Collected data:
>>>
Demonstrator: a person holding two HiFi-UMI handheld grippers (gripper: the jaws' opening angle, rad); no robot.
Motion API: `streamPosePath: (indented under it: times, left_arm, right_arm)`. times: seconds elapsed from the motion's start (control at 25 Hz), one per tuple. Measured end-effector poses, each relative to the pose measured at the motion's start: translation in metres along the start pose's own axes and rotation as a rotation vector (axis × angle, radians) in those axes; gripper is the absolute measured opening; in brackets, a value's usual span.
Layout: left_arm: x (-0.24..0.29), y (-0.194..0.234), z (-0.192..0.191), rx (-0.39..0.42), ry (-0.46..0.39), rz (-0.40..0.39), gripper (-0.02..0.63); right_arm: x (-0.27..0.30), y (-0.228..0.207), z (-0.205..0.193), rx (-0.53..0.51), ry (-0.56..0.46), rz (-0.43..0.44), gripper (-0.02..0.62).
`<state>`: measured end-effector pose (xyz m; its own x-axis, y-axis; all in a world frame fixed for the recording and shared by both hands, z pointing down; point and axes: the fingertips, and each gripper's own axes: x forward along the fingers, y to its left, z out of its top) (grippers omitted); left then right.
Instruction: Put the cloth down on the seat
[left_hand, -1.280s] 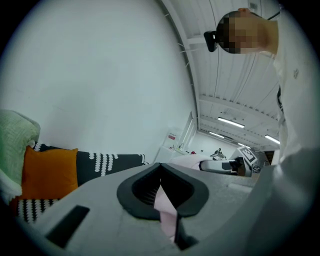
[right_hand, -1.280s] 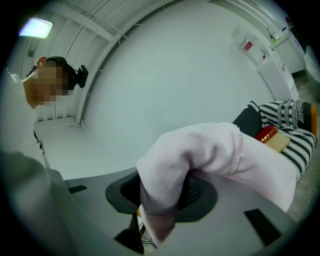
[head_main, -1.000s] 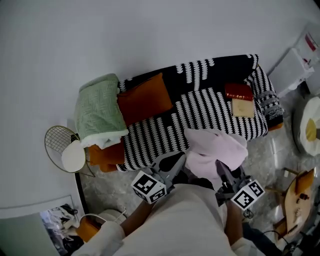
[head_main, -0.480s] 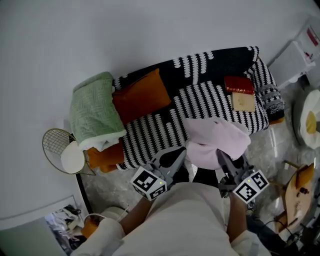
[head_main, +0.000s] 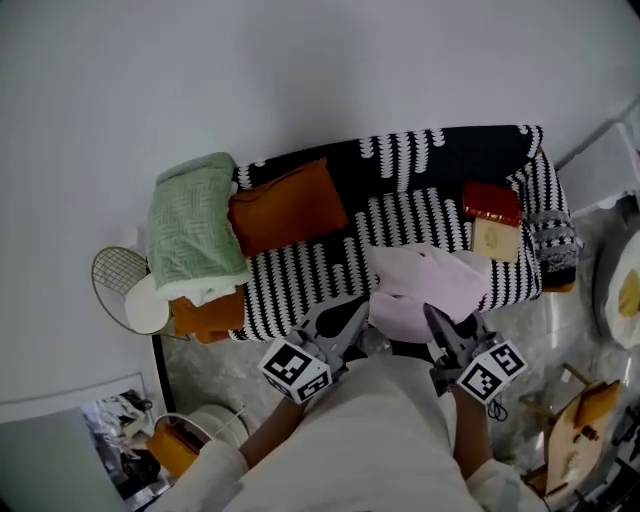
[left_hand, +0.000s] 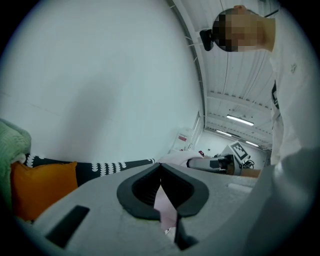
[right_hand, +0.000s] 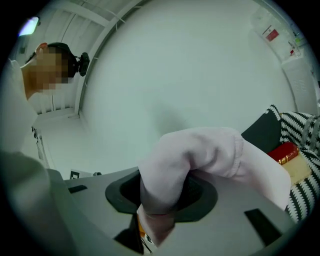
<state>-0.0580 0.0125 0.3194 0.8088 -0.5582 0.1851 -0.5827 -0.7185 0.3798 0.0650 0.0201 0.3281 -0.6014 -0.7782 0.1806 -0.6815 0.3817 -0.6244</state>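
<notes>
A pale pink cloth (head_main: 420, 288) hangs between my two grippers, above the front edge of the black-and-white striped sofa seat (head_main: 330, 255). My left gripper (head_main: 362, 318) is shut on a thin edge of the pink cloth (left_hand: 165, 207). The right gripper (head_main: 432, 322) is shut on a thick bunched fold of the pink cloth (right_hand: 185, 165), which bulges over its jaws. In the right gripper view the sofa (right_hand: 300, 150) lies at the far right.
An orange cushion (head_main: 288, 205) and a green folded blanket (head_main: 193, 225) lie on the sofa's left. A red book (head_main: 491, 202) and a tan one (head_main: 494, 238) sit at its right end. A wire side table (head_main: 125, 290) stands at the left, a round wooden table (head_main: 570, 440) at the right.
The view has shifted. Both grippers have carried the cloth slightly toward the sofa, so it now hangs over the seat's front edge. Both grips are unchanged.
</notes>
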Motion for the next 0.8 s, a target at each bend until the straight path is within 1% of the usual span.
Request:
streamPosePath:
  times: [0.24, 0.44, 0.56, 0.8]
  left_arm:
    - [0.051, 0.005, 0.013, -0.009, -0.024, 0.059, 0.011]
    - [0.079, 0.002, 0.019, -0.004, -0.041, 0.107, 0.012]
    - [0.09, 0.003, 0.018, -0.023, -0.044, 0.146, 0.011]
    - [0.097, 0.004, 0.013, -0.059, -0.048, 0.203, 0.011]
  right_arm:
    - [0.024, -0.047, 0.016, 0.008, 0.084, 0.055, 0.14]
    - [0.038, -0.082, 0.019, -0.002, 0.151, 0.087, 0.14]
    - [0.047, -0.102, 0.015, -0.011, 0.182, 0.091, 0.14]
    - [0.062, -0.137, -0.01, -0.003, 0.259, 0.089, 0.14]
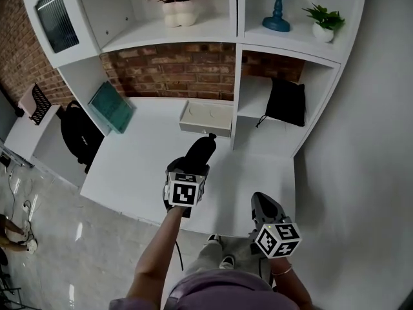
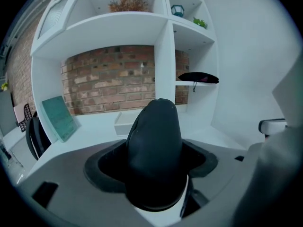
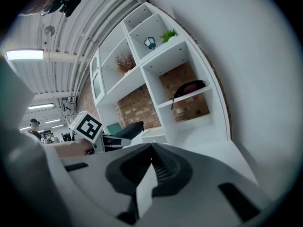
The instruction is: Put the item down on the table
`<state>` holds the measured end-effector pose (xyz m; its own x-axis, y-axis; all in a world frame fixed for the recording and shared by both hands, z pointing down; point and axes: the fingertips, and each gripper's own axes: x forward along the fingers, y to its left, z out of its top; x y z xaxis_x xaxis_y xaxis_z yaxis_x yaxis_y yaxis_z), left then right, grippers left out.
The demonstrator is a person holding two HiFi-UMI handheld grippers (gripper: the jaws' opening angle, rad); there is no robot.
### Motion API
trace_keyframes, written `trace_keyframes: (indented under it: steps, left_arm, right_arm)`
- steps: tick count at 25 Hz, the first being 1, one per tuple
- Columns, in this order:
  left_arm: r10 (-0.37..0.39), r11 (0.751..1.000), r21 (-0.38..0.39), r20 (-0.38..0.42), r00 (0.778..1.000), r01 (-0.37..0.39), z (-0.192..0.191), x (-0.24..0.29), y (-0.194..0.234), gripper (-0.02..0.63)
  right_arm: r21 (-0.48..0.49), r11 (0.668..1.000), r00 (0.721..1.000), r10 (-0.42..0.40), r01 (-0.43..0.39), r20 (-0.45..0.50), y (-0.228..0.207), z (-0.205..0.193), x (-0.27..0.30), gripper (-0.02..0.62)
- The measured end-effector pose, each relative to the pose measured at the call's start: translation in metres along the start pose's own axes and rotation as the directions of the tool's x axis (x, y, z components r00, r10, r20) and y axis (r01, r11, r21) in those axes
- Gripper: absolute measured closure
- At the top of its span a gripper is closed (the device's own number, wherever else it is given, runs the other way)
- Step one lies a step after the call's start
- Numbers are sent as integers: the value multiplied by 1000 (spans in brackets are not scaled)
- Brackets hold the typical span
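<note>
The black item [image 2: 158, 126], rounded and tapering to a blunt tip, sits between the jaws of the left gripper [image 2: 152, 163], which are spread wide and grasp it on both sides, its tip sticking out past them. In the head view the item [image 1: 201, 148] is held over the white table [image 1: 142, 166], toward the middle of its front half, and does not appear to rest on the top. Just beyond it a low white box [image 1: 205, 118] lies against the brick back wall [image 1: 174, 70]. A teal board [image 1: 111, 106] leans at the table's left end, and a black backpack [image 1: 80, 134] stands past that edge. To the right of the box an upright panel splits off a side shelf where a black bag [image 1: 286, 102] sits. On the shelves above are a dried plant in a white vase [image 1: 181, 5], a blue lantern [image 1: 277, 5] and a small green plant in a white pot [image 1: 324, 23]. The right gripper [image 3: 151, 150] is clenched, its ribbed pads meeting with nothing between them; in the head view it [image 1: 259, 202] hangs near the table's front right corner, well apart from the left gripper [image 1: 193, 163]
</note>
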<state>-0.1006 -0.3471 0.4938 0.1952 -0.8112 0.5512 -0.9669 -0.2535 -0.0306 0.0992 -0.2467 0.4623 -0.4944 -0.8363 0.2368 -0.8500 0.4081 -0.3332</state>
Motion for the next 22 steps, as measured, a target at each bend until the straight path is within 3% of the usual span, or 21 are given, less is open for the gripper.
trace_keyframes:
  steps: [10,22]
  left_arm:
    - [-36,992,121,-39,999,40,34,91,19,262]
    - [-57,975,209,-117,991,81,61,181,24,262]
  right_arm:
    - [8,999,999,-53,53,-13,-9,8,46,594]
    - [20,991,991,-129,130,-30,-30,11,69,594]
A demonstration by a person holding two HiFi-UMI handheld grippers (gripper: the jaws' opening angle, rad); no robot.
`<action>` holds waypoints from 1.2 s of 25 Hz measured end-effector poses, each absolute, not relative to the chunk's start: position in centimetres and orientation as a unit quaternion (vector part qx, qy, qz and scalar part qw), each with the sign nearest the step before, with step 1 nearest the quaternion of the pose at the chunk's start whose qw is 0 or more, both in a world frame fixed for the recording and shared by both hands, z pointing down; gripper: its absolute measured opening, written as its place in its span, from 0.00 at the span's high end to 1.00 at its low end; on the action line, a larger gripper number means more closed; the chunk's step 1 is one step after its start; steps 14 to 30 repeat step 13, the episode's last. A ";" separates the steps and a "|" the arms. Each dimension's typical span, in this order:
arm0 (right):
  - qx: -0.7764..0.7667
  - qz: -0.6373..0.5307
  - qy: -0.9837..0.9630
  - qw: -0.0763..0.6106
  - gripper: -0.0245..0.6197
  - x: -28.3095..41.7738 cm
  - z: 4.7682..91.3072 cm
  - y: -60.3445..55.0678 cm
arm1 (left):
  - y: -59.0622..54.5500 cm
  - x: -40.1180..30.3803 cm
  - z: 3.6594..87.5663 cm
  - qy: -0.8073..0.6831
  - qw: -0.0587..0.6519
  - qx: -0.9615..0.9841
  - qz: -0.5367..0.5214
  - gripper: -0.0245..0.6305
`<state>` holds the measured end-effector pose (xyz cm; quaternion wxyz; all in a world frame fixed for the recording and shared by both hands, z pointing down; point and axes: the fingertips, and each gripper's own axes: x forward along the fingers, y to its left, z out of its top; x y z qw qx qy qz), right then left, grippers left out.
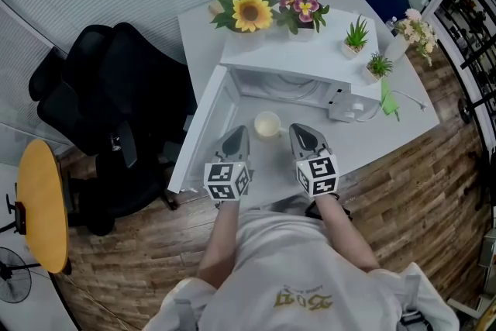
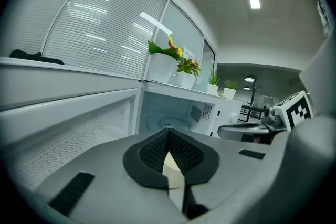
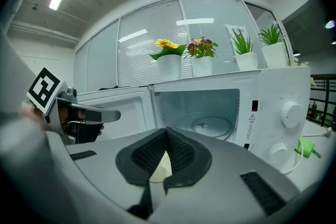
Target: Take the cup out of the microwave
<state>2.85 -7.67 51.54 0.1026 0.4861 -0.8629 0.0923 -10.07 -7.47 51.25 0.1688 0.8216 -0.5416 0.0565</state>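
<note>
Clearly both the left tongs point(image 1: 241, 129) and right tongs point(image 1: 297, 129) are closed tight on nothing, flanking the cup point(image 1: 267, 124).

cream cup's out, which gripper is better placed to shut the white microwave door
Probably left. The left gripper sits beside the open white microwave door, hinged on that side; the right gripper is beyond the cream cup.

Left tool point(image 1: 238, 131) and right tool point(image 1: 299, 129) parallel, jaws together.
</note>
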 end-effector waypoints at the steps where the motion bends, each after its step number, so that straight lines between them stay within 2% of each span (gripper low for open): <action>1: 0.485 0.094 -0.863 0.101 0.94 2.8 51.6 -7.7 | -7.5 -10.1 51.3 -0.541 0.169 0.822 0.057 0.94; 30: 0.483 0.101 -0.864 0.105 0.94 2.6 52.4 -8.0 | -8.0 -10.6 52.1 -0.542 0.179 0.819 0.059 0.94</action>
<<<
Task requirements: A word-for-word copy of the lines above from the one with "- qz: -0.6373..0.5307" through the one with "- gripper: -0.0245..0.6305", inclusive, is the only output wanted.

Solution below:
  - qz: -0.6373..0.5307
  - qy: -0.9837..0.9630
  - qw: -0.0763..0.6106
  - gripper: -0.0245..0.6197
  - x: -28.3095..41.7738 cm
  - z: 4.7682..91.3072 cm
  - y: -60.3445..55.0678 cm
arm1 (left):
  - y: -59.0622..54.5500 cm
  - x: -40.1180..30.3803 cm
  - z: 3.6594..87.5663 cm
  - qy: -0.8073..0.6831
  - qw: -0.0587..0.6519
  - qx: -0.9615..0.9841
  - qz: -0.5367..0.5214
  - gripper: -0.0245..0.6305

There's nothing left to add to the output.